Osório

Personal information
- Full name: Osório Smith de Freitas Carvalho
- Date of birth: 24 July 1981 (age 44)
- Place of birth: Carcavelos, Portugal
- Height: 1.77 m (5 ft 10 in)
- Position: Midfielder

Senior career*
- Years: Team / Apps / (Gls)
- 2000–2002: Sporting B / 34 / (2)
- 2002: Marco / 5 / (0)
- 2002–2003: Estrela Portalegre / 16 / (3)
- 2003–2004: Paredes / 25 / (1)
- 2004–2005: Pampilhosa / 34 / (2)
- 2005–2006: Odivelas / 19 / (0)
- 2006–2008: Sintrense
- 2008–2009: Juventude de Évora / 14 / (1)
- 2009–2010: AEK Kouklia
- 2010–2011: Rec Caála
- 2012–2015: Petro Luanda
- 2015: Rec Caála
- 2015: Benfica Luanda
- 2016–2017: Académica Lobito
- 2017–2018: 1º de Dezembro / 23 / (2)
- 2018–2019: Sintrense / 21 / (0)

International career^{‡}
- 2010–: Angola / 6 / (0)

Medal record
Men's football
Representing Angola
African Nations Championship
| Runner-up | 2011 Sudan |  |

= Osório Carvalho =

Angolan footballer

Osório Smith de Freitas Carvalho (born 24 July 1981) is a former footballer who played as a midfielder.

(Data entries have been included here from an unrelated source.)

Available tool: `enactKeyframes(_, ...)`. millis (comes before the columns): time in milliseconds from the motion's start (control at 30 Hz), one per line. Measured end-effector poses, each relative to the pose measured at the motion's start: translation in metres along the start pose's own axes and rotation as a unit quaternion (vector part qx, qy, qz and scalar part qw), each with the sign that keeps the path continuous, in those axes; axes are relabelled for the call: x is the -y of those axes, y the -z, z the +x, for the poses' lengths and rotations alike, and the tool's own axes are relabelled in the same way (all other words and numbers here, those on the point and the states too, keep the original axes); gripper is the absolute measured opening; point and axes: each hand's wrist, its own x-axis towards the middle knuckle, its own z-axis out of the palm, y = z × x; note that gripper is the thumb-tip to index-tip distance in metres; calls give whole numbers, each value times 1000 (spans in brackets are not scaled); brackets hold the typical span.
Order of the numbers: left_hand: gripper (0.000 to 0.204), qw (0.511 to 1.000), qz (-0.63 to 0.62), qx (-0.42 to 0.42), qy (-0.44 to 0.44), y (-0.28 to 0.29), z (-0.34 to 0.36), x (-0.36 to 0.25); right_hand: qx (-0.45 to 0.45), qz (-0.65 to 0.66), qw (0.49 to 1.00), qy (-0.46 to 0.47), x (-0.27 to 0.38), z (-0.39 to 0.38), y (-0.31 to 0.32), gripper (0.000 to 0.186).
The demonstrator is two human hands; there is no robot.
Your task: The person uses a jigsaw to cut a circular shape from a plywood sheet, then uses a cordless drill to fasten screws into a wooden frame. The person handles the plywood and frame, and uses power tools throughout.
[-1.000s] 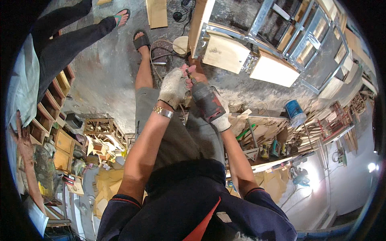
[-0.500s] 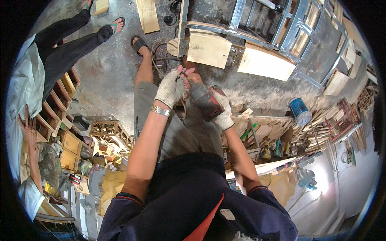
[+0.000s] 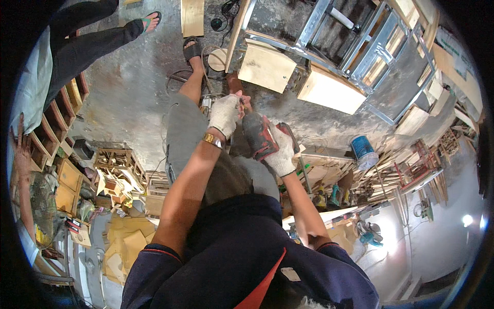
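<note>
My left hand [image 3: 225,114], in a white knit glove with bare pink fingertips and a metal watch at the wrist, is closed around something small and dark at the tip of a red and black power drill [image 3: 256,135]. Whether it is a bit, a screw or the chuck itself is too small to tell. My right hand [image 3: 282,150], also gloved, grips the drill's body from the right, its fingers partly hidden behind the tool. Both hands are over my legs [image 3: 185,123], a little below the pale wooden boards [image 3: 266,66] on a metal frame.
A metal frame [image 3: 360,38] with panels [image 3: 332,87] fills the upper right. Another person's legs [image 3: 90,54] and hand [image 3: 21,144] are at the left, beside wooden compartments [image 3: 50,136]. A blue bucket [image 3: 364,149] and scrap wood [image 3: 417,170] lie right; cords [image 3: 175,76] cross near my feet.
My hands and the drill have shifted slightly down and my right forearm inward. My left foot has moved forward, and the drill is turned a little, with its tip still at my left fingertips.
</note>
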Motion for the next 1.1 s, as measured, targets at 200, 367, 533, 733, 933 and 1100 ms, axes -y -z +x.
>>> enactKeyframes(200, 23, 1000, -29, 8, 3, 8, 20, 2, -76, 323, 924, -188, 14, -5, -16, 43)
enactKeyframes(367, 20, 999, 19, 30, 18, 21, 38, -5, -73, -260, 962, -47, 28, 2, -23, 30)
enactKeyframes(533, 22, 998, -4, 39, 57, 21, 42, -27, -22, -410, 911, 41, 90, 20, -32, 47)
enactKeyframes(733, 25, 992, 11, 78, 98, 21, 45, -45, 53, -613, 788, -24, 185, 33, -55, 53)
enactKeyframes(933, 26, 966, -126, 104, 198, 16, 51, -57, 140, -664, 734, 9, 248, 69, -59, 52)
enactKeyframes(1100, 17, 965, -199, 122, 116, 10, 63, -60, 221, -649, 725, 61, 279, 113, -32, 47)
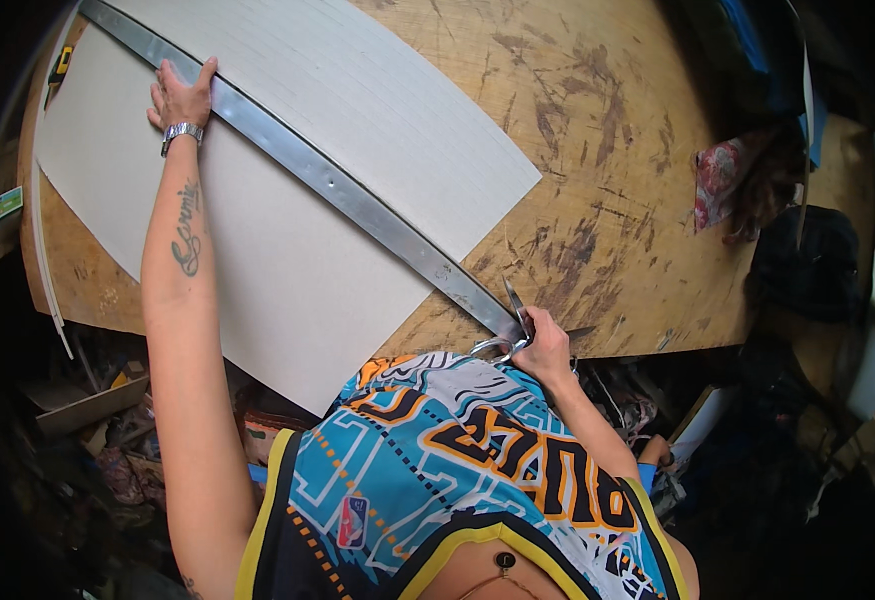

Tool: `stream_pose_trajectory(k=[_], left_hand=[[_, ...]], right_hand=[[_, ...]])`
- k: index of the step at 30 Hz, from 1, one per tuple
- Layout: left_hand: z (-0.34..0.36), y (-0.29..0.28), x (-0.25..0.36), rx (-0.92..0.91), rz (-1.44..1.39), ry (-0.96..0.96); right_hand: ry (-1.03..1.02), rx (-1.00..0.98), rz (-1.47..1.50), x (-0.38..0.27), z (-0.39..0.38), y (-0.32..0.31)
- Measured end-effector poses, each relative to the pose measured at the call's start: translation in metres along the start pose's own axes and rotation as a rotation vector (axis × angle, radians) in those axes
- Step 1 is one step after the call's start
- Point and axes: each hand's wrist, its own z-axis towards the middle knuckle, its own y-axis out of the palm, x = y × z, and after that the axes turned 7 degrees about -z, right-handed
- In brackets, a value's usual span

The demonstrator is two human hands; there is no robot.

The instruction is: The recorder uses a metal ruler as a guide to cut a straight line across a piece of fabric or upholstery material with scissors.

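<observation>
A long metal straightedge lies diagonally over pale sheet material on a scuffed wooden table. My left hand lies on it near the upper left, fingers spread and pressing at the bar and sheet. At the near end, beside the table's front edge, my right hand has its fingers closed round metal scissors, whose blade points up alongside the bar. Whether that hand also grips the bar is hard to tell.
A yellow tape measure sits at the far left. Thin pale strips hang along that side. Patterned red cloth and a dark bag are at right. Clutter fills the space below. What looks like another person's hand shows lower right.
</observation>
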Motion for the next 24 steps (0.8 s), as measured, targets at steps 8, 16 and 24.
stream_pose_trajectory(k=[8,16,24], left_hand=[[0.012,-0.002,0.004,0.029,0.036,0.001],[-0.013,-0.005,0.021,-0.052,0.033,-0.054],[-0.028,-0.032,0.035,-0.068,-0.006,-0.087]], right_hand=[[0.009,-0.015,0.003,0.001,0.011,-0.002],[-0.006,-0.024,-0.053,0.017,-0.002,0.009],[-0.063,0.0,0.002,0.013,-0.007,0.003]])
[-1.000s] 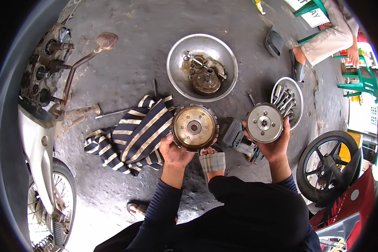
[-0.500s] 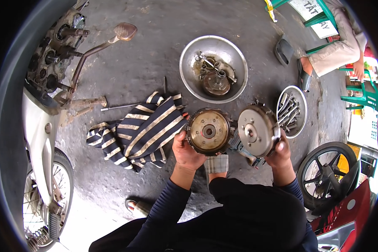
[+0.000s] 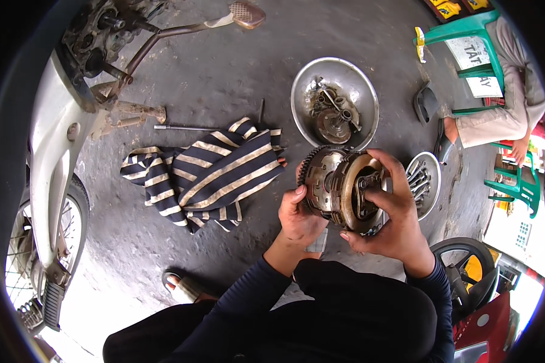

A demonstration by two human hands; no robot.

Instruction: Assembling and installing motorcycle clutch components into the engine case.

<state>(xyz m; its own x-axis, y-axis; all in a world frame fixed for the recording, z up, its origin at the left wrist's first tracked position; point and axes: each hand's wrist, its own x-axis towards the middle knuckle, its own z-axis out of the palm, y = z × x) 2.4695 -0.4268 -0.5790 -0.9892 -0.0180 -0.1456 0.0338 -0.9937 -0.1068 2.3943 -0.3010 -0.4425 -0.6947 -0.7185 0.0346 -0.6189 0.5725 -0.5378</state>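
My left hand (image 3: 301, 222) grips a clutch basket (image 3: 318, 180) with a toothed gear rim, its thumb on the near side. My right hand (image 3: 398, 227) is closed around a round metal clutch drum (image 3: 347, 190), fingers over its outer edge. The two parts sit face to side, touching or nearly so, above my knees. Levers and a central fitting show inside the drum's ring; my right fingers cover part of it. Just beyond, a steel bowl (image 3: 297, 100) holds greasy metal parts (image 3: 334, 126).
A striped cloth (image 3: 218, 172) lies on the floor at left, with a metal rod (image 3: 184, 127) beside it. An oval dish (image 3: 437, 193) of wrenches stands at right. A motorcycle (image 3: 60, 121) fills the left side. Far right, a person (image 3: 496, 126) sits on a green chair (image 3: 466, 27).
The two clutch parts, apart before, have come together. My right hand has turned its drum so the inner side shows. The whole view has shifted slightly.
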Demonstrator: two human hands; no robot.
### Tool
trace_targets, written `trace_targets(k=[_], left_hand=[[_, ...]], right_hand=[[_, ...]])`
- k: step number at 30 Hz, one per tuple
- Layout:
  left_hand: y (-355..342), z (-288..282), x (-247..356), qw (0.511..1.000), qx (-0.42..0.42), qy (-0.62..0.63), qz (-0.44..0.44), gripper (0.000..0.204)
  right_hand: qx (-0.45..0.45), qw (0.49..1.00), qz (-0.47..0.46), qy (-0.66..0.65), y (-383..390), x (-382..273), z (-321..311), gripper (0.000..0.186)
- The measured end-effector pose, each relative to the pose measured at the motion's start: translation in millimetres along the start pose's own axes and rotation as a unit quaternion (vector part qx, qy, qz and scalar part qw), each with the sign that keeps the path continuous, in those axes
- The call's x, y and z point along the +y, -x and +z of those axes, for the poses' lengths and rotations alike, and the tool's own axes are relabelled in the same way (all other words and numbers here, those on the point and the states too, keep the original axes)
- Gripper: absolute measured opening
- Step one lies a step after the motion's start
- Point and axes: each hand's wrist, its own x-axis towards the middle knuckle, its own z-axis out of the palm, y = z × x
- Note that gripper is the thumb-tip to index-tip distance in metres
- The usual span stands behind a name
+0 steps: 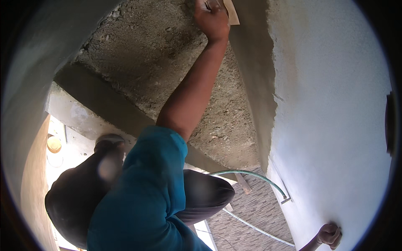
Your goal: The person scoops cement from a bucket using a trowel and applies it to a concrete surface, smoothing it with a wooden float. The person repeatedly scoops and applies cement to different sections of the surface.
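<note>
two bare hands show, one at each end of the scene. the left hand (212,20), at the top edge, has its fingers bent closed around one flat tool (233,13), whose pale tan, straight-edged corner sticks out to the right of the knuckles; the rest is cut off by the frame, so its full shape is hard to make out. the tool is at the upper end of one rough patch (142,50), grainy, pitted and brown-grey, just where it meets smoother plaster. the right hand (330,236) is low at the right, fingers curled into a loose fist by the white wall (331,108), with nothing showing in it.

two smooth, darker grey bands border the patch: a slanting band (104,96) on the left and an upright band (253,62) on the right, its outer edge ragged against the chalky, matte wall.

below are one teal cloth sleeve (155,154), two legs in dark trousers (205,192) and one foot (109,139). one green hose (251,172) arches to one t-shaped fitting (286,200); a paler length of tubing (255,228) crosses the striped, textured floor (268,209). one round, yellowish container (54,144) stands far left.
</note>
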Motion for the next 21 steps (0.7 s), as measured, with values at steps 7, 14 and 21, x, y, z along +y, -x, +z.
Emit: trace_targets(k=[7, 14, 21], left_hand=[[111, -4, -58, 0.988, 0.040, -0.142, 0.042, 0.014], [328, -41, -55, 0.949, -0.072, -0.130, -0.277, 0.014], [151, -25, -45, 0.990, -0.019, 0.037, -0.136, 0.014]], right_hand=[[-0.003, 1.000, -0.004, -0.007, 33, 23, -1, 0.014], [0.021, 0.999, 0.010, -0.031, 33, 29, 3, 0.011], [0.015, 1.000, -0.003, -0.014, 41, 33, 1, 0.011]])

Born in Portugal, he represented Angola at international level.

==Career==
Born in Carcavelos, Osório played in his native Portugal for Sporting B, Marco, Estrela Portalegre, Paredes, Pampilhosa, Odivelas, Sintrense and Juventude de Évora, before moving to Cyprus to spend a year-and-a-half with AEK Kouklia where he scored 7 goals.

He signed for Angolan side Caála in 2010, earning Angolan nationality and therefore becoming eligible for the Angolan national side; he made his international debut that same year.